▸ **WORK ITEM**
Of the entries below, restate word for word only the section that runs from the line with "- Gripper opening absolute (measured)" to the line with "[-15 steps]", counting both ends.

▸ **GIVEN RECORDS**
⁂

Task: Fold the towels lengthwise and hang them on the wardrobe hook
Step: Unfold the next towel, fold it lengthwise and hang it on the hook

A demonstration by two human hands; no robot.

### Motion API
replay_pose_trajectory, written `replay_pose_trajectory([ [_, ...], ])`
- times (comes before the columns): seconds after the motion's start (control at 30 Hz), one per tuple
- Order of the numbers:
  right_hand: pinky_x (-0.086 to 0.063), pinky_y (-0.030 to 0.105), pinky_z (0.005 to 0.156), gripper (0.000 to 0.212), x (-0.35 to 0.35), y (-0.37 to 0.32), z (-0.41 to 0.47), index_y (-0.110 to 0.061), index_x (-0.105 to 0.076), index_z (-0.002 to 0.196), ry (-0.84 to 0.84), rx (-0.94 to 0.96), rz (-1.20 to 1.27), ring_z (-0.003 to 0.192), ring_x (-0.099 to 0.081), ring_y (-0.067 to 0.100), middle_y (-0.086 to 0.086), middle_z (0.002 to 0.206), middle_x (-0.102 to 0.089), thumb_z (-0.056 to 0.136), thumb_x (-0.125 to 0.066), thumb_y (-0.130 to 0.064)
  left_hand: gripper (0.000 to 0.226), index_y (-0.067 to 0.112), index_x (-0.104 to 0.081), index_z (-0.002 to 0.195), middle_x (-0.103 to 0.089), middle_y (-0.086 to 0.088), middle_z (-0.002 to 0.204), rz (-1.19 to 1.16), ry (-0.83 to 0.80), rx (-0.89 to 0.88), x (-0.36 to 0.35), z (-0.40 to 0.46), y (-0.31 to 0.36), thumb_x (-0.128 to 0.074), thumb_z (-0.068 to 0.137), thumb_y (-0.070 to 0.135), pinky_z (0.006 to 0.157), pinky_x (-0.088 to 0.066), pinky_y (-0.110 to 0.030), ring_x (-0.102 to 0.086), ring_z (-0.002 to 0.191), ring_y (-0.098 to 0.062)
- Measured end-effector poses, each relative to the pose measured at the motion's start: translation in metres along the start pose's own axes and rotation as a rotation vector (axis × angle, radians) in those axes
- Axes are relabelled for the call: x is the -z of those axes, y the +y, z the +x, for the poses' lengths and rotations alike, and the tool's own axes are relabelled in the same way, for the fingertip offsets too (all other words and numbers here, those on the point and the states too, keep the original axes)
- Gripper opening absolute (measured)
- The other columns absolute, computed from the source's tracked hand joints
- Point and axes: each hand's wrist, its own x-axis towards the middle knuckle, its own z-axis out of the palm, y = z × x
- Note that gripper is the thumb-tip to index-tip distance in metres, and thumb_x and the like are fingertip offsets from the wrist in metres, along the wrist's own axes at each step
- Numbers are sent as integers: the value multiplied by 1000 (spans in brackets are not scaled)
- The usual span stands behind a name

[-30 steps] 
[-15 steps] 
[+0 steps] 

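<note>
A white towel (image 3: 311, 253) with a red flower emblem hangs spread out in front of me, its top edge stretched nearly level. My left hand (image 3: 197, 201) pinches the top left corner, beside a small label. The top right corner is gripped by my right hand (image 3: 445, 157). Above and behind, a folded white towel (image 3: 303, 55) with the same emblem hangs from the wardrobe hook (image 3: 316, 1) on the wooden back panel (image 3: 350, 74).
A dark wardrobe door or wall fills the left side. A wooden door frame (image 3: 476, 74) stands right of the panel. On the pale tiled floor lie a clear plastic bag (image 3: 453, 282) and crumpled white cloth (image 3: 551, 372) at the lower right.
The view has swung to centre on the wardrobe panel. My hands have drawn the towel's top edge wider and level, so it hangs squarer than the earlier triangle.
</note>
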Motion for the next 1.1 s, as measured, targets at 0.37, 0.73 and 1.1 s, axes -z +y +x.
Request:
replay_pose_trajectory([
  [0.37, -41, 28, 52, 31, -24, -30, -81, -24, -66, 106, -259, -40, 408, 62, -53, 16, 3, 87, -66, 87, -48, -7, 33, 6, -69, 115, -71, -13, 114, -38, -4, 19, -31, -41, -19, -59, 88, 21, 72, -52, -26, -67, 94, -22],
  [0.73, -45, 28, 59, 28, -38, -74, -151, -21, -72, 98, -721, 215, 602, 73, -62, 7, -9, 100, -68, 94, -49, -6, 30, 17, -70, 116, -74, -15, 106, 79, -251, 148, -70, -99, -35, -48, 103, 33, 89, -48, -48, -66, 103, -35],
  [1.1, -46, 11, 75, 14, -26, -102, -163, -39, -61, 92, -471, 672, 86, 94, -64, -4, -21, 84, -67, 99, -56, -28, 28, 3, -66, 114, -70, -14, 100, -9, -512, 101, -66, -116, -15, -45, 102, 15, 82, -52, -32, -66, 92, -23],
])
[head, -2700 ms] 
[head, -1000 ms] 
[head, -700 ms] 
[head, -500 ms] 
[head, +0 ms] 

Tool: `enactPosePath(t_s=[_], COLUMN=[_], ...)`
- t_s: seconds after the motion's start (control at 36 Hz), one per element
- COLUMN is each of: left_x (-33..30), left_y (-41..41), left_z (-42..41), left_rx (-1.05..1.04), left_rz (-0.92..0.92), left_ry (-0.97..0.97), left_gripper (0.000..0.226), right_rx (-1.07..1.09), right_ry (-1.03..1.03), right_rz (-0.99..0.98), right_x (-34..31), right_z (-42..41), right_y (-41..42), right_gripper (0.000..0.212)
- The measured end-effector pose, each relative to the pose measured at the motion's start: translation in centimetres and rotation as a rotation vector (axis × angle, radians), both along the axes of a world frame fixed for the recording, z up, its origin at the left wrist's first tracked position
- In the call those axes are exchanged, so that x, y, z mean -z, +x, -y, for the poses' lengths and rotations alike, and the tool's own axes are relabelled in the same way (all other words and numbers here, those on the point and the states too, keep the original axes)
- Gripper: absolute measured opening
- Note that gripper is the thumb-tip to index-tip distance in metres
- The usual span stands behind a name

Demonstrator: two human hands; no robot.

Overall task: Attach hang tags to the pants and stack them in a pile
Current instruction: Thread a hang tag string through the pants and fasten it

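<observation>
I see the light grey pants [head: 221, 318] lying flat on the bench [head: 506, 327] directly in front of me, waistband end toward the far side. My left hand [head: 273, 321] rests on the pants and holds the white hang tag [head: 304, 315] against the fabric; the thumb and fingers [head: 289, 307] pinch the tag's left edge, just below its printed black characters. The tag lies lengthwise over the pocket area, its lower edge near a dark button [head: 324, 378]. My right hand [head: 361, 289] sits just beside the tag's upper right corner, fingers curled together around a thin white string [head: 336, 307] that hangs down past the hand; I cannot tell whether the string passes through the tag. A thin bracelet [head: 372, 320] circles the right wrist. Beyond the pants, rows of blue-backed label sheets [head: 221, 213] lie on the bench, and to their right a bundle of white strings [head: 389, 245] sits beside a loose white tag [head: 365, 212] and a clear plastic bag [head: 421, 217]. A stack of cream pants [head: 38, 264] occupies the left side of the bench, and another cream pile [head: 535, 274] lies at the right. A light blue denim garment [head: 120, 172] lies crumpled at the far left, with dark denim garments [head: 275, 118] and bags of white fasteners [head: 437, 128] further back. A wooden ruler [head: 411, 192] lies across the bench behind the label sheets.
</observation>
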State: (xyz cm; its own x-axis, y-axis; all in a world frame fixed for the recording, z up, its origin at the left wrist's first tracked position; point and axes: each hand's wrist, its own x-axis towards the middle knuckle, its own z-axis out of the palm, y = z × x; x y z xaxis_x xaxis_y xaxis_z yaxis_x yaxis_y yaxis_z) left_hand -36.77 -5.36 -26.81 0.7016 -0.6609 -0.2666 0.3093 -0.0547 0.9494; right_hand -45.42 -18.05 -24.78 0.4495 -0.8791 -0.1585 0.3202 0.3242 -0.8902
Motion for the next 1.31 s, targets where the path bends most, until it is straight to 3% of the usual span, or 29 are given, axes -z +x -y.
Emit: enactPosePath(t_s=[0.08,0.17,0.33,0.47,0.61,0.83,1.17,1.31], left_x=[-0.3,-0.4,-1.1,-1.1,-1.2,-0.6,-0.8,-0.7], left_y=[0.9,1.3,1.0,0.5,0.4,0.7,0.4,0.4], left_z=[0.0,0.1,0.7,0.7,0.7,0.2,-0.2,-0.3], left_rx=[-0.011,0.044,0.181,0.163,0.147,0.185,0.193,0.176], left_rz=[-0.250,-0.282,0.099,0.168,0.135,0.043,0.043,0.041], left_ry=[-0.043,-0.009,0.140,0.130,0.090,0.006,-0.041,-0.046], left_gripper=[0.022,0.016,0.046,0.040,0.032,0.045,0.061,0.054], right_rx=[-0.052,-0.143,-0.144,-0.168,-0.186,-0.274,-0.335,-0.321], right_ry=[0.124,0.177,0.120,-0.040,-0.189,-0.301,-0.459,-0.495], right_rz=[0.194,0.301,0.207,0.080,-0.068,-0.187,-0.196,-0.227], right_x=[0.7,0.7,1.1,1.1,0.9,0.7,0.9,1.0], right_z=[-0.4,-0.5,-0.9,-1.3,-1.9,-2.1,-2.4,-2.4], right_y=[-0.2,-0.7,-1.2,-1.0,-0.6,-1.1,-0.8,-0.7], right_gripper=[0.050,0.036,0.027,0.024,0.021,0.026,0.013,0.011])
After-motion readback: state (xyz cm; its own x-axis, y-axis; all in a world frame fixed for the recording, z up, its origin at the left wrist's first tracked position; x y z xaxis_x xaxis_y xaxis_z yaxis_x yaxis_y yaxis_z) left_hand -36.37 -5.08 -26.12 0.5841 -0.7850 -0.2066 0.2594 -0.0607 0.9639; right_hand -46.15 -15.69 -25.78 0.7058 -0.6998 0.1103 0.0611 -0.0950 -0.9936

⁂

▸ **COMPLETED EXERCISE**
- Gripper opening absolute (measured)
- The other columns absolute, computed from the source's tracked hand joints
- Point and axes: each hand's wrist, its own x-axis towards the middle knuckle, its own z-axis out of the palm, y = z × x
- Note that gripper is the thumb-tip to index-tip distance in metres, and thumb_x and the like are fingertip offsets from the wrist in metres, along the wrist's own axes at each step
- Numbers are sent as integers: the value multiplied by 1000 (spans in brackets are not scaled)
- The usual span stands behind a name

[-30 steps] 
[-15 steps] 

Output for the exercise is complete.